I used to look forward to weekends, but now I am somehow dreading them… I love spending time with my kids, but I still don’t really have the energy for a full day of kids chaos! Maybe it is only the fear that I won’t manage and fail at being a good Mum…. am I the only one, who feels this way?!?

I actually get up early with Mia to give the boys a lay-in, manage to fulfill Leo’s pancake wish and actually have the power and nerves to simply enjoy it! On top of it, we actually make it to the market and visit the Montessori primary school fair for lunch. I love our local market, as the vendors are always the same, there are loads of flowers, local produce and there is this guy with the coffee cart, who does a wonderful soya latte, while the kids love the waffles and the freebies they get – I try to by local, regional and seasonal and the market makes it a really nice event.
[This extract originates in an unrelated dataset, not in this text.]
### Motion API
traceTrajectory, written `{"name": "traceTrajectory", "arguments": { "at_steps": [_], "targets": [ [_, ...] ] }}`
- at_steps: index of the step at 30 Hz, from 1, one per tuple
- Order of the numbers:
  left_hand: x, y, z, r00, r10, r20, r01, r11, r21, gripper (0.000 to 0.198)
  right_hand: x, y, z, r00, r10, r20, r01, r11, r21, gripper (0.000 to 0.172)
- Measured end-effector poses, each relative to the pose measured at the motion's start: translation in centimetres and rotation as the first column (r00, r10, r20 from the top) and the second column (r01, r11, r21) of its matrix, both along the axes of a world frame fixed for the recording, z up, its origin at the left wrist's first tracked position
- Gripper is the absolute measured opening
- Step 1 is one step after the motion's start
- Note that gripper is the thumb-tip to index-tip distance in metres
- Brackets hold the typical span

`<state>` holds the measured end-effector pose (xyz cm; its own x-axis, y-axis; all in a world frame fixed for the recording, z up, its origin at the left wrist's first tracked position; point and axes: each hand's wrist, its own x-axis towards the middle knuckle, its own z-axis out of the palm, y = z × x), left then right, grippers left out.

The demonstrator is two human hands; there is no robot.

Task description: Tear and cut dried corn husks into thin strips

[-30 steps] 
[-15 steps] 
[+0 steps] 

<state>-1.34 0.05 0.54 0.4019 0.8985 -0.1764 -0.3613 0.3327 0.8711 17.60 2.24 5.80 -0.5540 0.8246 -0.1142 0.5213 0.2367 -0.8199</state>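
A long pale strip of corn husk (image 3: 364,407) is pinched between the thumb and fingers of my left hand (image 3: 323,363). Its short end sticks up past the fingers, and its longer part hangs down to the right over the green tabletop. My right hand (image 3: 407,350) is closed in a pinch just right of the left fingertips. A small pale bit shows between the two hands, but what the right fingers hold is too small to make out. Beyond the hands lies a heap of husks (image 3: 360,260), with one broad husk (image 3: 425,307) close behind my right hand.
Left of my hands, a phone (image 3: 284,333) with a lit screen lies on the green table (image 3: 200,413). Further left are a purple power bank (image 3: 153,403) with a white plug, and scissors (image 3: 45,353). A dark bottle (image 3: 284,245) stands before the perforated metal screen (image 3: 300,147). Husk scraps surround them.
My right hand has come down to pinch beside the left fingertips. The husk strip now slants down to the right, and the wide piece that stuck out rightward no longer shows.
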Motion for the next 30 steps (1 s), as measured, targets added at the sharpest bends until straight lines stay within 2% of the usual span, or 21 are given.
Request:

I get flowers and fruits, am really happy, enjoy atmosphere, love the time I spend with my kids, but I also appreciate Markus taking the kids to his parents in the afternoon to give me a chance to gain strength for the rest of the weekend!

I am home alone and realize that I have not meditated for ages. This is what I will do right now and I might sleep! If I have any energy left before the kids come home, I have the mission to sort out and tidy their wardrobes…. if…. maybe….or I might just relax for a change and read and save my energy for my kids! Enjoy your weekend!